The Phoenicians went exploring, but their ships did not return until one, long given up as lost, came sailing in past Gibraltar, and the crew told how they had set out southwards from Aden down a barren coast, how they had been driven before great storms of angry seas until they came to the end of all land, where the sky was full of strange stars, or the old stars inverted, and the sun circled from their right to their left. Rounding a great cape, they had sailed northwards, until once more, after three long years, they had come to the Pillars of Hercules and sailed into the Mediterranean. But this story was treated as a sailor's tale.

The Greeks and the Romans and the Byzantines knew little of South Africa. Even in the fifteenth century after Christ, geographers held that beyond the equator was the Sea of Darkness, which was the running together of many seas and which lay in a steep inclined plane, so that any ships that ventured on to it would slide down into a bottomless abyss.

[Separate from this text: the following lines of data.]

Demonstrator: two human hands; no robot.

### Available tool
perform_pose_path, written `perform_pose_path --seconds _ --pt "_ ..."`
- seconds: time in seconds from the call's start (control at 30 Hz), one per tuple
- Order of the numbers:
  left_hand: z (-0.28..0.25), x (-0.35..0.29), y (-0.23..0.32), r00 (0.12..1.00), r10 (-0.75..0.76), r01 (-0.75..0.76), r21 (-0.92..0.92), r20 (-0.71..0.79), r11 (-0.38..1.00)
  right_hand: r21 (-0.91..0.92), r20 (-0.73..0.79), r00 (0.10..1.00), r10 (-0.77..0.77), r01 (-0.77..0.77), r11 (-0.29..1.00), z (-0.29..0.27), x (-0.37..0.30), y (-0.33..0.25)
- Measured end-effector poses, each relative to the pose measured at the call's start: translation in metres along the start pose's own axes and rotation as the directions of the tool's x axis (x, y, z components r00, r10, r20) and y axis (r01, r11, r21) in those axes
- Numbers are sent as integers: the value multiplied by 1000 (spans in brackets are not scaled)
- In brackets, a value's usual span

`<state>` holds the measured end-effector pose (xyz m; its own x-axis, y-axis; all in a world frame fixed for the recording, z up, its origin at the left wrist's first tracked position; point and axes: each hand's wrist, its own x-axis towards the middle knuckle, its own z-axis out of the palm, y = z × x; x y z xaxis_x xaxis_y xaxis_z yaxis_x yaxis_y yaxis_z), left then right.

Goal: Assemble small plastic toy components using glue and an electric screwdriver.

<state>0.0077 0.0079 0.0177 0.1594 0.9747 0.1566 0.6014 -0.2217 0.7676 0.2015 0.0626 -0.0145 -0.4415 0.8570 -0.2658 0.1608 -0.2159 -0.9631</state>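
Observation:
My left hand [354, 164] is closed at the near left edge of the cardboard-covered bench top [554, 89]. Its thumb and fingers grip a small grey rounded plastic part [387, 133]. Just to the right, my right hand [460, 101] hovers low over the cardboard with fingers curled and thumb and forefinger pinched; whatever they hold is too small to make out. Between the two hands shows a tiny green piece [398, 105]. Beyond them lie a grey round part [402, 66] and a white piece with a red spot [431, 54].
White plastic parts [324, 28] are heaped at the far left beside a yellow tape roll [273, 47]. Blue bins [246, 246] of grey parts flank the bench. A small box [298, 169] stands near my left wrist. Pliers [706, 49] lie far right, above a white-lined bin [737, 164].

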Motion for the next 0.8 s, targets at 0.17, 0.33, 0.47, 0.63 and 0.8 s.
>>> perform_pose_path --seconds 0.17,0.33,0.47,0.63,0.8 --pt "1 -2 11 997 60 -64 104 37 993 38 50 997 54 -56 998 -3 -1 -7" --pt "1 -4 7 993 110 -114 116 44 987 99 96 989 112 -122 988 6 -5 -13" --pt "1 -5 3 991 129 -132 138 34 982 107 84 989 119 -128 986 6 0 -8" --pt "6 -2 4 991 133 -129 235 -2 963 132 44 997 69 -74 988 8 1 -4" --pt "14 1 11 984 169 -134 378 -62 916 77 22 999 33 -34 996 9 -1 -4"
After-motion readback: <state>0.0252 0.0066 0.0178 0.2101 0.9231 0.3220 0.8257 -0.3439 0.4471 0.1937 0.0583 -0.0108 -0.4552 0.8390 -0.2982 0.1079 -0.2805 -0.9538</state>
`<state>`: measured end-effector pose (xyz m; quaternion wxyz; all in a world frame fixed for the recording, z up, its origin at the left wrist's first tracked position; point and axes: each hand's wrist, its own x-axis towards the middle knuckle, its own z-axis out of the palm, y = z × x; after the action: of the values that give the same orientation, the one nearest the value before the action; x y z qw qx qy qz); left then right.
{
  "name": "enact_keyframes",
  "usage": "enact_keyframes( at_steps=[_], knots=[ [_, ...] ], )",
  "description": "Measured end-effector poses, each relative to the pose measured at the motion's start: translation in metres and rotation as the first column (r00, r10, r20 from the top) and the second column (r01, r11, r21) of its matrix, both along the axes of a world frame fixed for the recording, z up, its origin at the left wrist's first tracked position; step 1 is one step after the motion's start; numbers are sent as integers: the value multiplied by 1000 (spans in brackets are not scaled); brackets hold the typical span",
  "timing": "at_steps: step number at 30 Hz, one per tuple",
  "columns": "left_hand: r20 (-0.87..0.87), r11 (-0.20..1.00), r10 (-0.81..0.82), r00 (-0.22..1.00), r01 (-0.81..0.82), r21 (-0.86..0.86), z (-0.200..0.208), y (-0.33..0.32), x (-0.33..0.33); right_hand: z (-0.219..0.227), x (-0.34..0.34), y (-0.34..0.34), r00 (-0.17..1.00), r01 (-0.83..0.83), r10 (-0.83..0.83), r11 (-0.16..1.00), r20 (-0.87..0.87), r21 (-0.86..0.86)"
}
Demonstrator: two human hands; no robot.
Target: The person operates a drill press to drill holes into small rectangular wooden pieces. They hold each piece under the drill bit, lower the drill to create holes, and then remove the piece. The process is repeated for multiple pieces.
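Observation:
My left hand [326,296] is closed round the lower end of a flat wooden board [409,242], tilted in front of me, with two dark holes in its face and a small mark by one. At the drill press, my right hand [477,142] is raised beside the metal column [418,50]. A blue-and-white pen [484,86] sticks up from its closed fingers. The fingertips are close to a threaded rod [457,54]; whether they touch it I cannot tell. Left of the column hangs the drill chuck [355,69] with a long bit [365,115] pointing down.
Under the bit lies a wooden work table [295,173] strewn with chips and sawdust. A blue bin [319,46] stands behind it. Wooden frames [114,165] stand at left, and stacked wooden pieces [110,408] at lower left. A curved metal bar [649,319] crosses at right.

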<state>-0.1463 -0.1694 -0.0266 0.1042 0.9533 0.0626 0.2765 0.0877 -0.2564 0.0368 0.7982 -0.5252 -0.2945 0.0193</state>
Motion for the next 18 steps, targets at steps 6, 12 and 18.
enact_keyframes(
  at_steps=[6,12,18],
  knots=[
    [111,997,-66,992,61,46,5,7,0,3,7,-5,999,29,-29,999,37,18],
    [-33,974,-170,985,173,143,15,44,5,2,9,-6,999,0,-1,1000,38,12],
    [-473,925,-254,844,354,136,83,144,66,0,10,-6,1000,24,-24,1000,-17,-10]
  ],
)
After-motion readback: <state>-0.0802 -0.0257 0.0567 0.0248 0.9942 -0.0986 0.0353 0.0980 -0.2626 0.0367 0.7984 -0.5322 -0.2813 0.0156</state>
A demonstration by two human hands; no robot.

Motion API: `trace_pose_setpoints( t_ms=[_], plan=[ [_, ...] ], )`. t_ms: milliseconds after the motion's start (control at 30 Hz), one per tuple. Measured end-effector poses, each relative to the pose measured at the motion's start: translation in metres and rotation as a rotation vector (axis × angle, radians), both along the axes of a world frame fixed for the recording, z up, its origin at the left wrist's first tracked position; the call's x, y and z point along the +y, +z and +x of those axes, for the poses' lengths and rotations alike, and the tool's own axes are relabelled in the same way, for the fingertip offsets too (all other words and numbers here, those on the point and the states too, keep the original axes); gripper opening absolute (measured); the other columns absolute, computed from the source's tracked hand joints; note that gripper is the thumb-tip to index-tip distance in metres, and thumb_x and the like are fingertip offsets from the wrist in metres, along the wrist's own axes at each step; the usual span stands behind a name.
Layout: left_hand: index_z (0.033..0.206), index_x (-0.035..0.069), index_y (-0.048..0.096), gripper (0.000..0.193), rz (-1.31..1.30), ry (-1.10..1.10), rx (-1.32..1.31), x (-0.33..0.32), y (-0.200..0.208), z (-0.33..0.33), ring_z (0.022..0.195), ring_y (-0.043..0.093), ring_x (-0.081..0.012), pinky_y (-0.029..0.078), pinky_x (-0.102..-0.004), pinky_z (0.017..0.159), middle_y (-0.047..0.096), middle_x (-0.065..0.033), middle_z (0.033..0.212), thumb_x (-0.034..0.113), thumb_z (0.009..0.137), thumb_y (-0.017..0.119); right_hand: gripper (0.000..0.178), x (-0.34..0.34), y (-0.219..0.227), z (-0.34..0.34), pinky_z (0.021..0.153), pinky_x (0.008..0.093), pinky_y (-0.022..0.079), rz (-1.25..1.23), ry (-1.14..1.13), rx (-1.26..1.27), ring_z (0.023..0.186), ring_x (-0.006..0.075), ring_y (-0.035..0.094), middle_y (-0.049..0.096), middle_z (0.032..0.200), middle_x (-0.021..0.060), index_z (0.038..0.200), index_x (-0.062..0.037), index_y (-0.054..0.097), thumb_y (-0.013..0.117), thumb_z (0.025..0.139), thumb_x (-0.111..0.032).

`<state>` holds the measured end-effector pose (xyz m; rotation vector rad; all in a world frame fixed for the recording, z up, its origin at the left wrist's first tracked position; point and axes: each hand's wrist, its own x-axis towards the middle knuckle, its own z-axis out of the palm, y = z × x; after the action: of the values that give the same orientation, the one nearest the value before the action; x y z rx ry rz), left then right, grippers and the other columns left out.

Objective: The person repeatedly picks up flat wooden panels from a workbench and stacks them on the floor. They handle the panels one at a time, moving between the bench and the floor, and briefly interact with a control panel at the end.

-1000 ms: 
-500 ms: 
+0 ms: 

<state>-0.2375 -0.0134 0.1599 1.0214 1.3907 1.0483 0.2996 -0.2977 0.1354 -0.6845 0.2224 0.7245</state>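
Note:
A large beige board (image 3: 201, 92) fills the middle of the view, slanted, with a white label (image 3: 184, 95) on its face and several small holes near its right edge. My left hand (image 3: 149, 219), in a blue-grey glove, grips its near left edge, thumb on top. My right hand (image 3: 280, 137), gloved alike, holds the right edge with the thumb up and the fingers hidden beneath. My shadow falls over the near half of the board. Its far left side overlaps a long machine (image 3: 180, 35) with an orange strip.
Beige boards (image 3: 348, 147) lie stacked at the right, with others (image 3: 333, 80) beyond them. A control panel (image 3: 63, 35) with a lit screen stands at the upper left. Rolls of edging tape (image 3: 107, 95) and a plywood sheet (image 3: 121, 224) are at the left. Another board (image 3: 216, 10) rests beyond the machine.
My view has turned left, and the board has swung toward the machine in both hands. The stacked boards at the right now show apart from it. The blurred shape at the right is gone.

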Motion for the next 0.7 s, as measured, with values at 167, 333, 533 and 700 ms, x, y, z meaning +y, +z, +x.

In Central Asia there had been fierce drought. All across Asia from the Great Wall of China and the Gobi Desert the tribes had been on the move, marching westwards looking for pasture for their starving flocks; among them were the Tartars and the Turks. As they came they had conquered all the lands from the Caucasus to Egypt, and from the Black Sea down the eastern shore of the Mediterranean to Cairo, and by the fifteenth century they had blocked all the old trade routes to the East.

With the trade routes blocked, the maritime nations of Europe were being ruined, and they sent our expedition on expedition to look for some new road to the Indies. First came the Portuguese. In their frail wooden galleys they crept cautiously down the Atlantic coast of Africa until they found the Cape of Good Hope, and, making it a station for call and to revictual, they went on to India; but they treated the Cape as of small value. It was for them a liability only and they quickly evacuated it, leaving little trace of their occupation.

Next came the Dutch, and the Government of Holland took over the Cape and turned it into a half-way house to their empire in the Indies, and finally into a colony, built a fort to protect it, settled Dutch colonists, sent out a Governor from Holland, and imported black slaves.

In France a Catholic king was persecuting his Protestant subjects, the Huguenots, and these took ship and came to the Cape to look for a new home. The Dutch welcomed them and quickly absorbed them. And then came the English, just beginning to build up their Empire. First they conquered the Cape of Good Hope by force of arms, but handed it back to the Government of Holland; and then bought it again for six million pounds in gold.